With #7 Kansas State hosting #9 Colorado, my hopes were that ABC would see the significance of the game, both regionally and nationally, and show the contest in Montana (“ordering” games from the cable company was, in the mid-90’s, a new science. I tried on several occasions, only to be met with frustrating disappointment).
No such luck. Montana was given the USC/UCLA game instead. Granted, the rivalry game between the Trojans and the Bruins is a game of some consequence. However, the 1995 match pitted 8-1-1 and 11th-ranked USC against 6-4 and unranked UCLA. That UCLA pulled off the 24-20 upset had little meaning to me. I was living for the cut-ins and updates from the Colorado game.
No big deal. I had sweated out such games before. What made this game memorable to me was that I was able to watch the final 2:24 of the game live. Despite the lack of scoring, the CU/KSU game was running long, enabling ABC to switch us over after the USC/UCLA game had ended. We cut in just after KSU had scored to take the lead, and replays were being shown of Hickson’s one-yard plunge before a raucous home crowd.

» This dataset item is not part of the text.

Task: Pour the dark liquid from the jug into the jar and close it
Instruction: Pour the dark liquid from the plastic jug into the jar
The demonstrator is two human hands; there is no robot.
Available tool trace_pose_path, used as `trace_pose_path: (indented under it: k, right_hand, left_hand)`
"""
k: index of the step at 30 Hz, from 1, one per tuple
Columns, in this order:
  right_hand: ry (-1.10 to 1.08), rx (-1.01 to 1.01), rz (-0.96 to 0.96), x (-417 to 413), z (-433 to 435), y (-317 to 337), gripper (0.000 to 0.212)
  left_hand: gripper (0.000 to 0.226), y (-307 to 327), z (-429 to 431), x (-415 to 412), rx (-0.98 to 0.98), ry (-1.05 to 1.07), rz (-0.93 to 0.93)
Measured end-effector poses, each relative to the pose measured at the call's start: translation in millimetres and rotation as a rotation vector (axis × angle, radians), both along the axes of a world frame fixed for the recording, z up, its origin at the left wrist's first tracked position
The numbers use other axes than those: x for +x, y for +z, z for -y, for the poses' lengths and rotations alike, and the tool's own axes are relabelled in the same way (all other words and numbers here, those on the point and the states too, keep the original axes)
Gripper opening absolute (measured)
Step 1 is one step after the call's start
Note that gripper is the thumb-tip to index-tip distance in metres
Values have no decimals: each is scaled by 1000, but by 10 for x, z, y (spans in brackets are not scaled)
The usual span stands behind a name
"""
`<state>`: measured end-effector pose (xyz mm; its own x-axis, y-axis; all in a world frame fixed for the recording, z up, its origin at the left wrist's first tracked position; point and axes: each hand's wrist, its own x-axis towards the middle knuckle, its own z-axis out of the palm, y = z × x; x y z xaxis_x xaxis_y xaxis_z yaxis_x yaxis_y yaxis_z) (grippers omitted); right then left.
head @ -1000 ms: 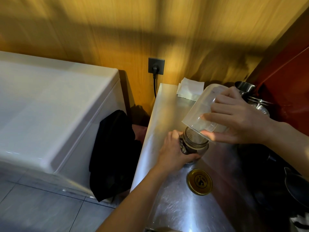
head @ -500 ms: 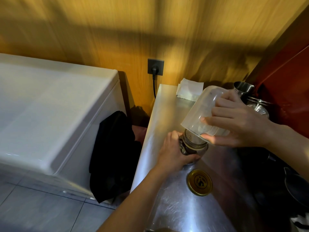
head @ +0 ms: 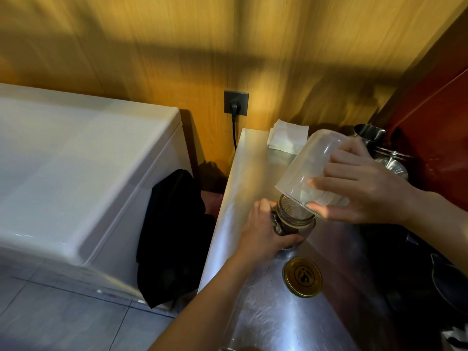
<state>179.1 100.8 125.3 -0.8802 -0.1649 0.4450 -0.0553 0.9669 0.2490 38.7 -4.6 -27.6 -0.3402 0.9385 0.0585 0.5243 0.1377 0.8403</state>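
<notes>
A clear plastic jug [head: 307, 164] is tipped almost upside down, its rim over the mouth of a glass jar [head: 295, 220] that stands on the steel counter [head: 255, 178]. My right hand [head: 364, 187] grips the jug from the right side. My left hand [head: 263, 231] wraps around the jar from the left and holds it upright. Dark liquid fills the jar up to near its neck. The jug looks empty. A gold metal lid [head: 302, 277] lies flat on the counter just in front of the jar.
Folded white paper [head: 288, 138] lies at the counter's back edge. Steel cups and pots [head: 372, 138] crowd the back right, and a dark pan [head: 450, 285] sits at right. A white appliance [head: 83, 173] with a black cloth [head: 174, 236] stands left of the counter. A plugged socket [head: 236, 102] is on the wall.
My right hand has tipped the jug steeper, lifting its base higher over the jar. My left hand and the jar have stayed in place.
</notes>
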Motion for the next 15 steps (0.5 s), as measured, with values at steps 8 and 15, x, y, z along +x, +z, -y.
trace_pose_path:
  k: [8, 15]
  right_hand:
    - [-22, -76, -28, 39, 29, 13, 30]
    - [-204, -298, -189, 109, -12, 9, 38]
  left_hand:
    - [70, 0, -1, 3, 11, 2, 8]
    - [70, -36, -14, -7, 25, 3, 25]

For some reason, though, I was uncharacteristically calm witnessing the touchdown replay. Normally quite the pessimist, I would usually assume the worst – that Colorado had lost the game and its national status. Instead, I sat back and was able to thoroughly enjoy the Buffs’ final few moments in a Big Eight game. The drive went so quickly and so well, there was no time to be worried. Ziegler’s game-clinching sack and fumble recovery came so fast thereafter, there was no time to ponder the negative possibilities of giving KSU the ball back with time on the clock.
I certainly can’t say that I had any conception of Colorado scoring 14 points in just over a minute of clock time to clinch a New Year’s Day berth, but for the first time in a long time, I was able to enjoy a comeback without additional stress. Being a favorite for the previous five years in virtually every game Colorado played, there were few games where the Buffs went into the game with low expectations. In 1995, despite the Buffs’ top ten ranking, the assumption was that Kansas State, with the departure of Bill McCartney, would assume the mantle of Nebraska’s top rival.
John Hessler and Rick Neuheisel, two names few Buff fans would have recognized a year earlier, were the two that refused to let the Buffs slide to mediocrity.
I am glad I was able to witness live the triumph of the 1995 season for these two men. And all I needed to see was the last 2:24 of play to do so.
Game Notes -
- Kansas State would go on to defeat Colorado State, 54-21, in the Holiday Bowl. The win gave the Wildcats a 10-2 record, the first ten win season in Wildcat history. The #7 final ranking would also be an all-time best for the program.
- The 314 yards passing put up by John Hessler was the best ever for a Buff, passing the 276 yards posted by Ken Johnson in the 1971 game (a 31-21 victory for CU).